Ce procès fait suite à un incident survenu le 16 octobre lors d’un braquage déjoué à la succursale de la Rawbank/Victoire, dans la commune de Kasa-Vubu (Kinshasa). Mme Porsche avait été sauvagement malmenée : interpellée avec une arme factice, jetée dans une jeep militaire, déshabillée et violentée sous les yeux d’une foule médusée.
Le gouvernement congolais a condamné « le traitement dégradant et contraire à la dignité humaine » infligé à la victime. Lors du Conseil des ministres du 17 octobre, le président Félix Tshisekedi a exprimé son indignation et exigé « des sanctions exemplaires » contre les agents impliqués.
Saisi en urgence, l’auditorat militaire avait ouvert une enquête judiciaire ayant conduit à l’arrestation des suspects. Une démarche saluée par le ministre de la Justice, Guillaume Ngefa, qui a, lors d’une interview du 17 octobre, promis que « la justice sera rendue sans compromis ».
« Je veillerai personnellement à ce que la justice s’applique en toute indépendance », a-t-il déclaré.

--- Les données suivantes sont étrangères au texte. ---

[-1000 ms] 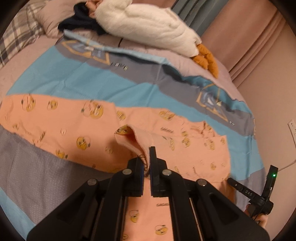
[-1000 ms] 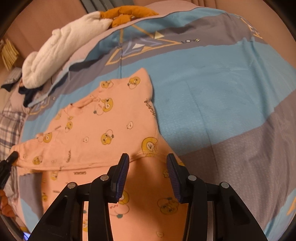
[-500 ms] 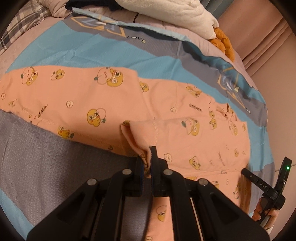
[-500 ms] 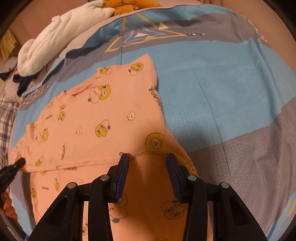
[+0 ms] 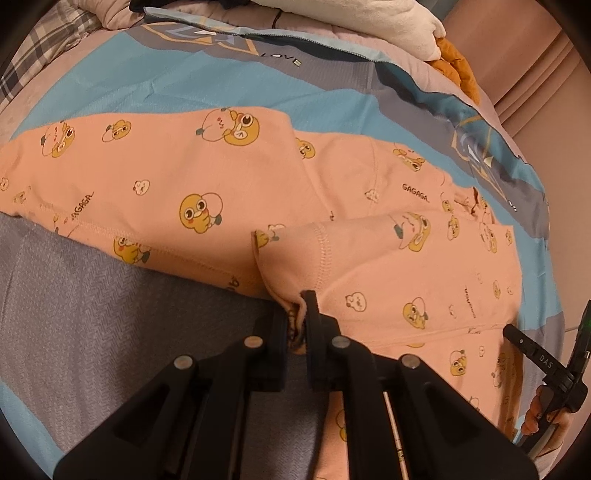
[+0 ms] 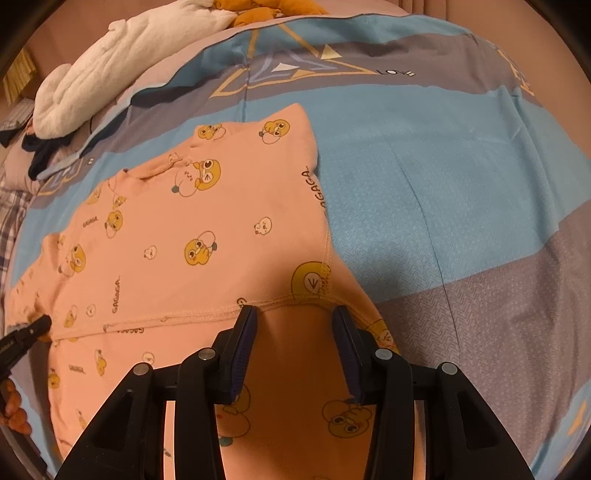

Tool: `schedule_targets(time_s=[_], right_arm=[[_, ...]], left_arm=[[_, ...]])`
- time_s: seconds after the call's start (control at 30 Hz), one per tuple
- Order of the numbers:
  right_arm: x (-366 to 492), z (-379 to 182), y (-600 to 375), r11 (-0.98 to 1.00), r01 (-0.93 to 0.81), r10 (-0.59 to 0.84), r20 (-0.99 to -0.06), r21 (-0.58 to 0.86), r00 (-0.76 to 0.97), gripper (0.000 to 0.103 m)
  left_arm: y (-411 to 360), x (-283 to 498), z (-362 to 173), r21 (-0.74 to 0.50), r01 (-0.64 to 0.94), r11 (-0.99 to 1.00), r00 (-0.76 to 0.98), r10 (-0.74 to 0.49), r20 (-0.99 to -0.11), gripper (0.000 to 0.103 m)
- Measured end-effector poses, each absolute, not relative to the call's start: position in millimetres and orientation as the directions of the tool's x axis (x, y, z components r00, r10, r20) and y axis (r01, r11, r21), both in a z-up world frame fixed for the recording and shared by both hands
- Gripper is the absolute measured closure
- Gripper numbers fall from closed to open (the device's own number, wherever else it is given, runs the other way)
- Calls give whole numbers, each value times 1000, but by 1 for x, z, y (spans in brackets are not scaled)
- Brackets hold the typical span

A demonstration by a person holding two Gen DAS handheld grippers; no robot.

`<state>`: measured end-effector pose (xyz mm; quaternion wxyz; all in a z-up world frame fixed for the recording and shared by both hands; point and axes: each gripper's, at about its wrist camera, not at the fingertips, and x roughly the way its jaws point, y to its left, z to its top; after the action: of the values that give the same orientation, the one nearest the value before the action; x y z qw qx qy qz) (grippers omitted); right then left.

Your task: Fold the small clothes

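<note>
A small peach shirt (image 5: 207,173) printed with yellow cartoon ducks lies spread on the bed. It also shows in the right wrist view (image 6: 192,236). My left gripper (image 5: 297,314) is shut on a folded sleeve end of the shirt (image 5: 295,254), held low over the shirt's near edge. My right gripper (image 6: 291,328) is open, its fingers astride the peach cloth just below a stitched hem (image 6: 207,314). The right gripper's tip shows at the right edge of the left wrist view (image 5: 532,350).
The bed cover (image 6: 443,177) has blue and grey bands with a triangle print. A white fluffy blanket (image 6: 122,62) and an orange soft toy (image 6: 266,11) lie at the far side. A plaid pillow (image 5: 33,51) sits far left.
My left gripper has carried the sleeve end down and across the shirt, closer to the cloth. My right gripper stays open and has moved a little forward over the hem.
</note>
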<state>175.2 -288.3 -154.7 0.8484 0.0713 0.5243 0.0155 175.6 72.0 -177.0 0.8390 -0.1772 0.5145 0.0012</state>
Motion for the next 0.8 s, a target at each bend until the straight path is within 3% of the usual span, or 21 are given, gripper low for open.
schedule_targets(time_s=[0.37,0.47,0.6,0.8], right_arm=[[174,-158,-290,987,50,112,-883,151,457,58],[173,-154,-291,986,56,116,-882,159,456,58],[167,-146,-293,981,72,125,-874,179,469,58],[150,-120,-289,980,54,135,-838,192,528,58]], left_arm=[[73,174,-178,-305,-239,922,463,-168,-870,88],[78,166,-167,-314,-264,912,477,-160,-864,82],[81,153,-151,-293,-276,915,516,-116,-849,82],[87,131,-122,-351,-262,899,574,-147,-805,77]])
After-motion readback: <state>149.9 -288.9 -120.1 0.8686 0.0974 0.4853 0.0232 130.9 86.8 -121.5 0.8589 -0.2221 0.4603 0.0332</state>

Dans un communiqué du 20 octobre, l’ambassade d’Allemagne en RDC a confirmé la citoyenneté allemande de Mme Porsche. Elle a salué les « déclarations des autorités congolaises affirmant leur volonté de poursuivre les auteurs présumés », tout en appelant les forces de sécurité au respect des droits humains et des normes internationales.